Thanks for takin this course, The codes we showed on the course can be seen here. To run application please follow those steps:
Vector databases are indispensable for applications requiring similarity search, including recommendation systems, content-based image retrieval, and personalized search. Leveraging efficient indexing and searching techniques, vector databases enhance the speed and accuracy of retrieving unstructured data already represented as vectors.
Embedding models play a crucial role in semantic search, allowing us to represent text, image, audio, or video data numerically. These models, whether sparse or dense, compress information into high-dimensional vectors. We utilize the CLIP (Contrastive Language-Image Pretraining) model for multimodal search.
Developed by OpenAI in 2021, CLIP is a Contrastive Language-Image Pretraining model trained on over 400 million images and their text representations. Its encoder handles both image and text data, making it efficient and lightweight (only 600 MB). While used for search operations in this demonstration, CLIP can also classify images similar to other pre-trained models like ResNet.
The dataset used in this project is sourced from a huggingface image dataset.
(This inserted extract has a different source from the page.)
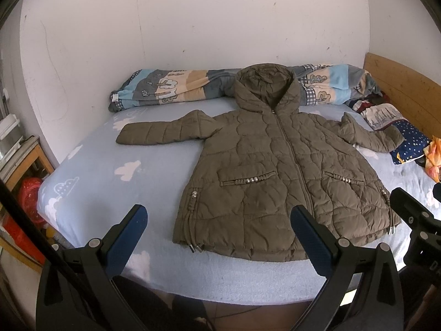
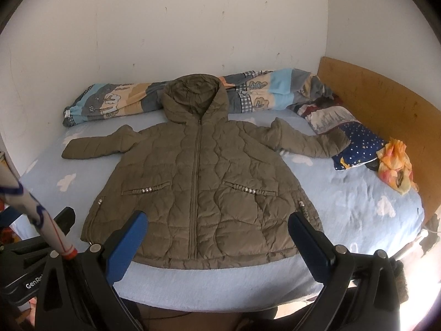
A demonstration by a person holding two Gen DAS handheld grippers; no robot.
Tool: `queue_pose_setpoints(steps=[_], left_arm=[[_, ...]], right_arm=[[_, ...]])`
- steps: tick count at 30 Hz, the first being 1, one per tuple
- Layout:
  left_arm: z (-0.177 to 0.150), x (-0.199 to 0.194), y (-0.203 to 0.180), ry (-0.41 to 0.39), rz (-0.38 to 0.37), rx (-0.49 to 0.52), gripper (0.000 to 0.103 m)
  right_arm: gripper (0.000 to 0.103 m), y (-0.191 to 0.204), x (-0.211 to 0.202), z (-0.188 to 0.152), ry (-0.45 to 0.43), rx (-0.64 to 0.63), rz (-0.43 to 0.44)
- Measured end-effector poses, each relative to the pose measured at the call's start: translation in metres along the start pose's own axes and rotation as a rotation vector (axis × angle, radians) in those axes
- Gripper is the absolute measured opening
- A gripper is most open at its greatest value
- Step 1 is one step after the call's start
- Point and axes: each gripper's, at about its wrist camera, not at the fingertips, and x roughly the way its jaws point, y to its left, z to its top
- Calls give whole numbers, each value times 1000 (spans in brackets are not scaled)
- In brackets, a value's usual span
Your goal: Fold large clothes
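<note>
Left gripper (image 1: 219, 237): jaws spread, empty, hovering at bed's 6 o'clock edge. Right gripper (image 2: 217, 241): same. Quilted olive hooded jacket (image 2: 198, 182): flat, zipped, sleeves outspread on blue cloud-print sheet (image 1: 110, 171); hood towards 12 o'clock, resting against rolled quilt (image 2: 115, 102)

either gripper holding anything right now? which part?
Nothing held. Left gripper and right gripper are both open, short of the jacket hem.

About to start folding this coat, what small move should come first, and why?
Probably reach the left hand-held gripper to the left sleeve: the olive hooded puffer coat lies flat, zipped, sleeves spread, and both grippers hover open at the hem.
</note>
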Motion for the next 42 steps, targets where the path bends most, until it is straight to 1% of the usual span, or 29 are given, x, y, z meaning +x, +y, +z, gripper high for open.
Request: queue_pose_setpoints(steps=[15,18,21,24,28,30,33,35,37,39,41,42], left_arm=[[1,1,8,-2,-4,5,103],[1,1,10,-16,1,-4,103],[2,7,13,-38,1,-7,103],[16,22,16,-43,-16,5,103],[53,50,12,-54,-33,41,103],[71,67,10,-48,-43,35,103],[93,101,-1,-10,-68,16,103],[107,129,-14,16,-83,12,103],[114,153,-28,31,-80,22,103],[116,181,-40,51,-69,33,103],[107,203,-45,28,-74,30,103],[102,208,-49,11,-55,35,103]], right_arm=[[103,-4,-2,2,5,14,22],[103,-11,-3,5,4,25,29],[103,-26,-4,8,-15,63,26],[103,-50,5,17,-5,134,31],[103,-88,12,31,-4,201,8],[103,-111,16,41,-13,227,1],[103,-148,28,57,-9,275,14],[103,-176,42,69,-9,333,37],[103,-203,60,78,5,400,57],[103,-229,81,88,17,459,53],[99,-259,106,101,27,475,21],[98,-273,116,105,29,485,17]])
This dataset comprises images of fashion products along with their titles, color, size, etc. totaling approximately 44,000 rows. Dataset's text were embedded using sentence-transformers/all-MiniLM-L6-v1 model while images embedded using CLIP model.
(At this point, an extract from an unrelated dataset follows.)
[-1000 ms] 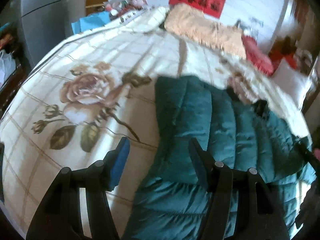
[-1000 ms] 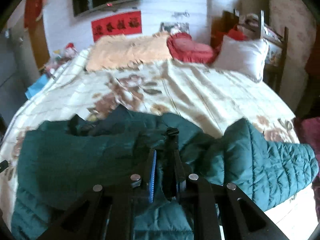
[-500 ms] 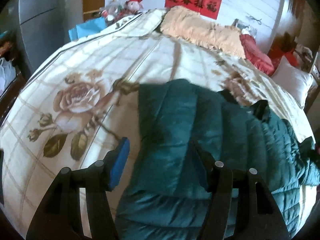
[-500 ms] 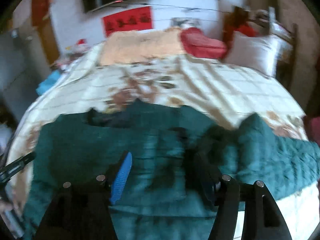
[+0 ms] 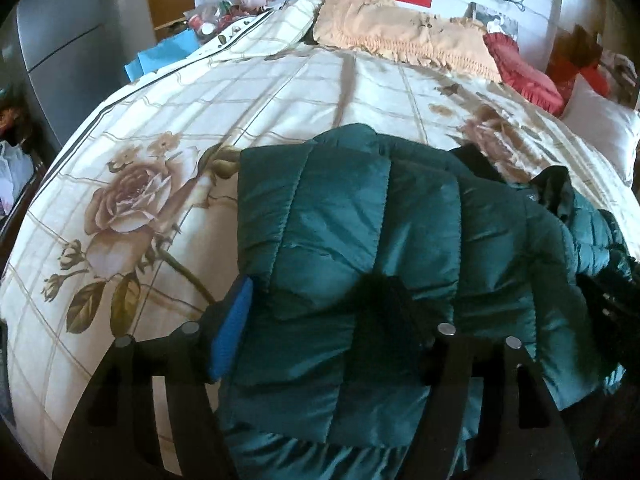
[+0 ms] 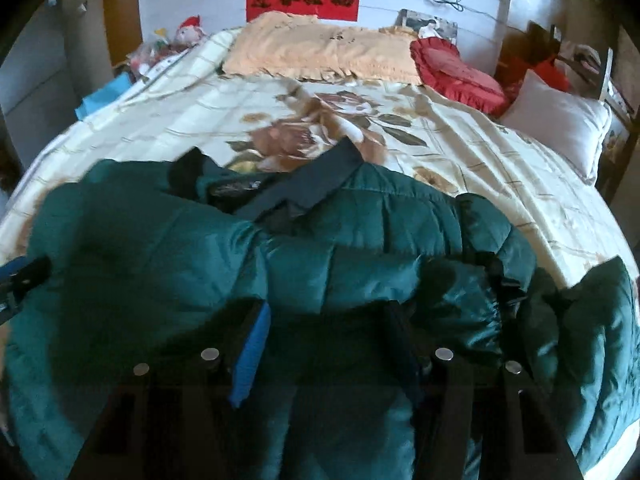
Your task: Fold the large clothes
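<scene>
A dark green quilted puffer jacket (image 5: 360, 232) lies on the rose-print bedspread (image 5: 168, 128); it also shows in the right wrist view (image 6: 328, 256) with its dark collar (image 6: 320, 184) toward the pillows. My left gripper (image 5: 316, 308) is open, its jaws wide apart over the jacket's left folded part, blue pad (image 5: 232, 328) at the jacket's edge. My right gripper (image 6: 328, 336) is open and low over the jacket's middle. A sleeve (image 6: 592, 336) lies off to the right. The left gripper's tip (image 6: 24, 276) shows at the right wrist view's left edge.
A peach pillow (image 5: 400, 36), a red cushion (image 5: 520, 68) and a white pillow (image 5: 600, 128) lie at the head of the bed. Toys and clutter (image 5: 232, 12) sit at the far left corner. A grey cabinet (image 5: 52, 40) stands left of the bed.
The right gripper opened and let go of the jacket fabric it pinched, then moved in lower over the jacket. The left gripper moved right, over the jacket's folded part.
</scene>
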The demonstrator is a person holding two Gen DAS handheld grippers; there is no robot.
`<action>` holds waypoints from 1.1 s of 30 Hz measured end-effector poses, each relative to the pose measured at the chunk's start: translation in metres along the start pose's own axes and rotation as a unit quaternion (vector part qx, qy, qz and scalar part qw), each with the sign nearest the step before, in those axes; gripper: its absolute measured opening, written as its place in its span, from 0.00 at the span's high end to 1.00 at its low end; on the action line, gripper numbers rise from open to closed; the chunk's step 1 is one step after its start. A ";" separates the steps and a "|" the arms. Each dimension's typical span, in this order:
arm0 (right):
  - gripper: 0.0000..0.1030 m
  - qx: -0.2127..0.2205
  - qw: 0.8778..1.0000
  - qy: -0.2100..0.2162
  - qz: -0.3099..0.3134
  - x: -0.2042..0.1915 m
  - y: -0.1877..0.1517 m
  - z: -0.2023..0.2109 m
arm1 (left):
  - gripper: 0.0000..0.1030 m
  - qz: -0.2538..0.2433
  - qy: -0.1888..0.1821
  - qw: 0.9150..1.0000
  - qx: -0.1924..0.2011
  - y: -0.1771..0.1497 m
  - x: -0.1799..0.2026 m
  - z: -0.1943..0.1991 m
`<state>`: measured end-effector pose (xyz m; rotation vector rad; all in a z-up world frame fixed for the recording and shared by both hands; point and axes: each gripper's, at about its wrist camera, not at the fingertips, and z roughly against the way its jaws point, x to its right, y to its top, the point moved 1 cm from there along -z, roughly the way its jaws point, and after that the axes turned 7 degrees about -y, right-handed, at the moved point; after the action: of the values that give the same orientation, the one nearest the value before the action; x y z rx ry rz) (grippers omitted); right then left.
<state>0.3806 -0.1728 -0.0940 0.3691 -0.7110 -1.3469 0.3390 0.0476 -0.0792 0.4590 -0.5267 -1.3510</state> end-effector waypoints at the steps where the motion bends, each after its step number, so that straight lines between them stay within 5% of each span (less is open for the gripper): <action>1: 0.45 0.000 1.000 -0.002 0.002 -0.001 0.002 0.000 | 0.34 0.004 -0.002 1.000 -0.001 0.000 -0.001 -0.001; 11: 0.45 0.037 0.999 0.037 -0.014 0.023 -0.025 0.076 | 0.34 0.005 -0.001 1.000 0.004 -0.002 0.000 -0.003; 20: 0.45 -0.014 1.000 0.017 -0.008 0.030 -0.045 0.043 | 0.33 -0.002 0.007 1.000 0.004 -0.003 0.002 0.001; 27: 0.45 0.028 0.999 0.023 -0.020 0.041 -0.041 0.090 | 0.34 0.008 -0.021 1.000 0.017 -0.007 0.003 0.029; 29: 0.35 0.034 0.999 0.023 -0.025 0.040 -0.037 0.093 | 0.33 0.008 -0.030 0.999 0.021 -0.009 0.007 0.035; 33: 0.35 0.030 0.999 0.017 -0.021 0.033 -0.032 0.083 | 0.33 0.006 -0.046 0.999 0.020 -0.014 0.017 0.037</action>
<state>0.3038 -0.1988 -0.0440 0.4554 -0.7203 -1.3587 0.3080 0.0285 -0.0559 0.4281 -0.6324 -1.3558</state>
Feel free to explore the provided Jupyter notebook to delve into the implementation details of multimodal search using any vector database and CLIP embeddings.
To run this project, follow these steps:
-
Clone The Application:
git clone https://github.com/UmarIgan/CourseApp.git
-
Create Virtual Environment:
python -m venv venv
-
Install Dependencies:
source venv/bin/activate # On Windows, use 'venv\Scripts\activate' pip install -r requirements.txt
-
Run the Application:
python main.py
-
Wait for Model Uploads:
- After activating the virtual environment, wait for the image and text models to upload. This may take a few minutes.
-
Wait for Dataset Download:
- Ensure that the required dataset is downloaded. This process will also take some time.
-
Access the Application:
-
Once the application is running, navigate to the provided localhost URL (usually http://127.0.0.1:5000/) in your web browser.
-
The application page will allow you to search for images by text or image. For text searches, the
sentence-transformers/all-MiniLM-L6-v1
model is used, and for image searches, the CLIP model is employed.
-
Feel free to explore the provided Jupyter notebook to delve into the implementation details of multimodal search using various vector databases and CLIP embeddings.